Expression of neuro-oncological ventral antigen-1 in small-cell lung cancer and its value in pathological diagnosis
Introduction
Small-cell lung cancer (SCLC) was first reported by WHO in 1926 (1) as a poorly differentiated malignant tumour that is highly proliferative, invasive, metastatic and sensitive to chemotherapeutic drugs but tended to develop drug resistance (2). In 2012, 353,000 people died of lung cancer in Europe (3); SCLC accounted for 10–13% of these deaths, and smoking was a major risk factor. SCLC originates from K cells of the bronchial epithelial mucous gland, which fulfil a neuroendocrine function, and its pathological types include the oat cell, intermediate and mixed types. Under the microscope, tumour cells are spindle-shaped or lymphocyte-like, with few cytoplasm and coarse particles. The cells are often densely integrated into groups, some arranged like parallel fences and shaped like oats. In clinical practice, the characteristic arrangement and cell shape may be destroyed due to squeezing during sampling, which makes HE sections of SCLC hardly distinguishable from lymphocyte infiltration, poorly differentiated squamous cell carcinoma (SCC), basal cell carcinoma, etc., especially when the sample is taken by fiberoptic bronchoscopy or lung biopsy, which result in a sample with fewer cancer cells. In such situations, it would be extremely important to make full use of immunohistochemical indicators for differential diagnosis.

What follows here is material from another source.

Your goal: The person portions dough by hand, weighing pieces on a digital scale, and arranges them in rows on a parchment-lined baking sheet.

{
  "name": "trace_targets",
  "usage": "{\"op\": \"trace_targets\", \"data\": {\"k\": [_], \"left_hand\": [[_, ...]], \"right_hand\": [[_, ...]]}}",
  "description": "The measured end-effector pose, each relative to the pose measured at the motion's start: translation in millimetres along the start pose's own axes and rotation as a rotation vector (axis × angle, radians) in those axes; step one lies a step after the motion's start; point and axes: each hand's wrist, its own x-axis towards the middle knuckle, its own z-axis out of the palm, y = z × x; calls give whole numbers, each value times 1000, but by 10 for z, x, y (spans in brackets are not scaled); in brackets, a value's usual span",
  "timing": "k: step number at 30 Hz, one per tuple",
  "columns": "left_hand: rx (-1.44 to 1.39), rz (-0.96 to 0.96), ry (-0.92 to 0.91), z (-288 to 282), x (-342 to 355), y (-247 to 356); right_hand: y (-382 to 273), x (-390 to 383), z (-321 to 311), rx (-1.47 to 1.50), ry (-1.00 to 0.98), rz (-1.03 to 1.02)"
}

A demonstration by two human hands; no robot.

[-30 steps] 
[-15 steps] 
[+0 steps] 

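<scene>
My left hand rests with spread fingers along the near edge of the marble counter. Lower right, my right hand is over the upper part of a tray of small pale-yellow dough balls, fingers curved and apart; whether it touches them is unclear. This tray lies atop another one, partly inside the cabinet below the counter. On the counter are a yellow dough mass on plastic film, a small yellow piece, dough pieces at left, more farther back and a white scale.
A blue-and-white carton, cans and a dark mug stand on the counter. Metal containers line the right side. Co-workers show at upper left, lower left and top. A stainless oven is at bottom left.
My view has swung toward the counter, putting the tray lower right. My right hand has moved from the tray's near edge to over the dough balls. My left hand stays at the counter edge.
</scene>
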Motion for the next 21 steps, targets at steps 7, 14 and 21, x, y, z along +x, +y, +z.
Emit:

Currently, commonly used markers for SCLC include CD56, Syn and CgA. Compared to Syn and CgA, CD56 is more sensitive to SCLC, but it is also expressed in natural killer cells (NK cells), SCC, adenocarcinoma, mesothelioma, etc., so its specificity is relatively low. Most SCLCs express neuroendocrine markers; nevertheless, up to 10% of SCLC cases are negative for all three neuroendocrine markers (4). In addition, commonly used SCC markers P63, P40, etc., can be expressed in SCLCs, making its diagnosis more difficult. So, it is necessary to find a novel neuroendocrine marker with higher specificity and sensitivity for the diagnosis of SCLCs.
Methods
General information
Paraffin-embedded tissues were collected from the Department of Pathology, Shanghai Oriental Hospital from January 2016 to December 2017, all of which were biopsy or surgical resection specimens. We collected 100 samples of SCLCs, including 84 primary cases and 16 lymph node/liver metastases, and six of them were combined SCLCs. As controls, 15 samples of SCC and 15 samples of adenocarcinoma were also collected. All cases were diagnosed by two senior pathologists according to the 2015 WHO lung cancer histological classification criteria and immunohistochemistry results, and none of the cases were previously treated. All specimens were obtained with informed consent from the patient.
Materials
The major instruments required for the experiment were an RNA extraction kit (MRC, USA), a reverse transcription and qPCR kit, a cDNA synthesiser (TaKaRa, Japan), an amplification instrument (Bio-Rad, USA), a thermocycler (ABI, USA) and an ultra-micro bioassay instrument (Thermo, USA). The antibody used in the experiment was anti-Nova1 (Abcam, UK). The DAB chromogenic kit was used for immunohistochemistry (Zsbio). Human bronchial epithelial (BEAS-2B), small-cell carcinoma (H446), lung adenocarcinoma (A549) and SCC (H226) cell lines used in the experiments were purchased from the ATCC (Manassas, VA, USA).
Study methods
Cell culture
Cell lines were cultured in RPMI-1640 medium in a 37 °C incubator with 5% CO2.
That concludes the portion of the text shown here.